Give us our cheap toys, whether or no they be lead-painted and lead-tainted; give us this (Black Fri)day our knockoff bags, our $1000, nay $10,000 baubles, our diamonds of death, our $6 unfair lattes, our teaser-rate subprime mortgages. Everybody say “Caveat Sucker!” Amen.
Pray with me, Brothers and Sisters, say a prayer so we may Rise Up against Old Splitfoot and the “Moral Hazards” that he seeks to snare us with. Somebody say “Get Thee behind Me!”

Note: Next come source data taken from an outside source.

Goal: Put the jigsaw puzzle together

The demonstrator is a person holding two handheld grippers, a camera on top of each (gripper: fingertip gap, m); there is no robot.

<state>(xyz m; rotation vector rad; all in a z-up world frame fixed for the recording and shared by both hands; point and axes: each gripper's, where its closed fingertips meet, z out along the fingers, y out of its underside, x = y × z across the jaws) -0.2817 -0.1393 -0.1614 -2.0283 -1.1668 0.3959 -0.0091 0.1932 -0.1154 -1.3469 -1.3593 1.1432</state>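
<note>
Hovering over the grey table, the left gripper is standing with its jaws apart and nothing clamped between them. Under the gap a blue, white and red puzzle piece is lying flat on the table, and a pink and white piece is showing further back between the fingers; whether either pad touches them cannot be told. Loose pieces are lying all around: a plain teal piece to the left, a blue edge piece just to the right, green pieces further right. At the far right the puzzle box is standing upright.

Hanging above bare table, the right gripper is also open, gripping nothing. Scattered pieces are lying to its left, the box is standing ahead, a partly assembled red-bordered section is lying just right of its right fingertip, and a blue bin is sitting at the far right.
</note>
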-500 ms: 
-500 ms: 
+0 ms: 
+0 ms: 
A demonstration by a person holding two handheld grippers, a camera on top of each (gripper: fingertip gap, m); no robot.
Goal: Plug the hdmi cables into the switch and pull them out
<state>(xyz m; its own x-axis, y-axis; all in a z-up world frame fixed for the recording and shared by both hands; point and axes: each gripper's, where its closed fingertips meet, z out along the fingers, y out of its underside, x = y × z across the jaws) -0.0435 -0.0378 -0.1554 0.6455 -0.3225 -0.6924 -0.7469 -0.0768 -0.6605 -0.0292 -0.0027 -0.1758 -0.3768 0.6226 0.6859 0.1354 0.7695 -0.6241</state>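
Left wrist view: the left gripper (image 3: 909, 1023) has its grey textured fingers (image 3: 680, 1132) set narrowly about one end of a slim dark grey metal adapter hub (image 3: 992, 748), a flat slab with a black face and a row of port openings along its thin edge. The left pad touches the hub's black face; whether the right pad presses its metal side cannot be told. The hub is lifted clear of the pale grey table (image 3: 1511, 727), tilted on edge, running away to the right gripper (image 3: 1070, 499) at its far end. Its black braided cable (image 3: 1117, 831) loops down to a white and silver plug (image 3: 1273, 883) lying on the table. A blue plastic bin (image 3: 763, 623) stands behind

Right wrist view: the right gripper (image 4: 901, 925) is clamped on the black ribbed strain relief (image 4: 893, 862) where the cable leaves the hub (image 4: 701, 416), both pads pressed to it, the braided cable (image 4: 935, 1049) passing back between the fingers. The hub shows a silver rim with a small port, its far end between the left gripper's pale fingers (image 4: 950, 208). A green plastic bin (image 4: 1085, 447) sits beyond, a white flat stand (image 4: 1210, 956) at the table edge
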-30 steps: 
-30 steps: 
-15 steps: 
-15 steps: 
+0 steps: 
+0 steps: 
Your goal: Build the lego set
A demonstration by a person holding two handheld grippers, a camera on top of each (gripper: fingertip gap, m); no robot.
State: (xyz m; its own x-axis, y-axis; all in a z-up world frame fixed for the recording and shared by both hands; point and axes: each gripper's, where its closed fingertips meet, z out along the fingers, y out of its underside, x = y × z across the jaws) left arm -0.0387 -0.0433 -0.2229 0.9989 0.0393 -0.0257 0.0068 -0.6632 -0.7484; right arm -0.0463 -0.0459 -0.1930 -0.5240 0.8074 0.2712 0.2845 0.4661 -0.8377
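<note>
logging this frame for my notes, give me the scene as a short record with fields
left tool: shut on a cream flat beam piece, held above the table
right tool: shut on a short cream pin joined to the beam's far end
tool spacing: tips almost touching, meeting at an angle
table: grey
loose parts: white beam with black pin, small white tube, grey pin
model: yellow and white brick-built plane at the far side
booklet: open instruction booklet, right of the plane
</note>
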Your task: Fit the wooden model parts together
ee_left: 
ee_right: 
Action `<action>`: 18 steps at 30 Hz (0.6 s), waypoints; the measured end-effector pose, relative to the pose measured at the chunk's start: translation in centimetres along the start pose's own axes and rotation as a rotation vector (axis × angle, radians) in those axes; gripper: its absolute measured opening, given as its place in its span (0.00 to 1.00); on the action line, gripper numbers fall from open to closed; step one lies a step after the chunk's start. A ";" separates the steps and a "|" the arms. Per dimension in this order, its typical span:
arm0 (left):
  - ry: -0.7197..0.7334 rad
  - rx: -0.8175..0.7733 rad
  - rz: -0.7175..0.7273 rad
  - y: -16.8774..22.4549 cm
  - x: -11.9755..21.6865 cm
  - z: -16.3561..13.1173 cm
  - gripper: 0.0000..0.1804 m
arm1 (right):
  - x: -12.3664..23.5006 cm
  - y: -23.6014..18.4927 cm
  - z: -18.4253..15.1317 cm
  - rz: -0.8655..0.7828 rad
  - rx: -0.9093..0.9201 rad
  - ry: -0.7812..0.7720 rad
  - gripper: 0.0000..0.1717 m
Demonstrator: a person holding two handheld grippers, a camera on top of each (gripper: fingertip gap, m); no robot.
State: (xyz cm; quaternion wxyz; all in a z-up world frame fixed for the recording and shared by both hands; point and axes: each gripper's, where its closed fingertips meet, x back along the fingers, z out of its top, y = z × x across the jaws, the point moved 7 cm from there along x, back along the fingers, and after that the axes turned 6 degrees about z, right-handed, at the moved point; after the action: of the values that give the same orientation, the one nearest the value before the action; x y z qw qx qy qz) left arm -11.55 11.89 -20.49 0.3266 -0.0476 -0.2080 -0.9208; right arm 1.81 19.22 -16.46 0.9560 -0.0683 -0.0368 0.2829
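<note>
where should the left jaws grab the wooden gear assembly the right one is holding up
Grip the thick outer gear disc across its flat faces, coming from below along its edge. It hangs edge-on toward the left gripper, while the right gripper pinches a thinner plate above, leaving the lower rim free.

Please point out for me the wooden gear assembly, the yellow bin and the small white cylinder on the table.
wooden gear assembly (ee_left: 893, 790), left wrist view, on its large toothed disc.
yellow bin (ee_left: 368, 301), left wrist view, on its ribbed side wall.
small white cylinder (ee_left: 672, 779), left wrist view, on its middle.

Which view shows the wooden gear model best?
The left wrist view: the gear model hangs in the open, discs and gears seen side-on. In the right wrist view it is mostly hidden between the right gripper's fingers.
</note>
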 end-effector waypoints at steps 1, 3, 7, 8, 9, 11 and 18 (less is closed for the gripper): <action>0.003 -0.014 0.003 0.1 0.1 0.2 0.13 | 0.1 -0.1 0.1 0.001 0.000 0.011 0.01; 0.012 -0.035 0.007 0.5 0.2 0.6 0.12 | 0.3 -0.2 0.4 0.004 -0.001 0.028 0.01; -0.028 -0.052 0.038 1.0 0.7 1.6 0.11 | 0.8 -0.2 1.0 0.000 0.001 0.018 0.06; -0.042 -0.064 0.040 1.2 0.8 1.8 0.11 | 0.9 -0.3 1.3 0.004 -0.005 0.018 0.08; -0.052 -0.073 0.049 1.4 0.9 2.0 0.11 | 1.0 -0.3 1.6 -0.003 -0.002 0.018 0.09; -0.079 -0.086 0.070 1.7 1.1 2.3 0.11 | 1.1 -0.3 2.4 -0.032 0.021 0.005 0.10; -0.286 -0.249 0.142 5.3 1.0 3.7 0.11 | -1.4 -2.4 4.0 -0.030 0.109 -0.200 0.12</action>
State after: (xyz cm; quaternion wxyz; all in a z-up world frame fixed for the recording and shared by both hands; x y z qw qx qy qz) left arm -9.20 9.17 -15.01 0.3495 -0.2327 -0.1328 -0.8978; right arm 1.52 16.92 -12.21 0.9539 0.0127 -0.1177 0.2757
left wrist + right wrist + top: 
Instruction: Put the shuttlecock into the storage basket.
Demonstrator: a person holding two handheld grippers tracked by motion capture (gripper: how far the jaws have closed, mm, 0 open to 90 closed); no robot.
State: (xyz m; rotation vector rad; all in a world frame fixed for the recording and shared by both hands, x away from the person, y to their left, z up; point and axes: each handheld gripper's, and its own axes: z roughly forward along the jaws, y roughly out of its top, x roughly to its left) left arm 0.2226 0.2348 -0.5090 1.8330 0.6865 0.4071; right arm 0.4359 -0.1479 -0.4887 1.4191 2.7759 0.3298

Somebody say “Shop and Grieve.”
As we enter the Holiest Season, here is a modest proposal: Brothers and Sisters, let us pause and let us stop shopping; together let us cut back on Expensive Baubles in the Kingdom –indeed, just one may suffice– and instead buy one of our guys in the exterior darkness of Iraq and Afghanistan a Full Set of LatterDay Body Armor –there are some who still languish without the Body Armor of The Lord to protect their frail frames, their vulnerable lives.
Whether For War, or Not for War, let us together as a nation do this one Right Thing, let us stop shopping, let us spend our own personal treasure at home, so as to keep their bodies and souls together, so that our HEARTS — after four years sore-tired of “GOING OUT”– may go out…less. And less.
And no more, no longer.
Let us shop for them over there, so we need not ourselves grieve here.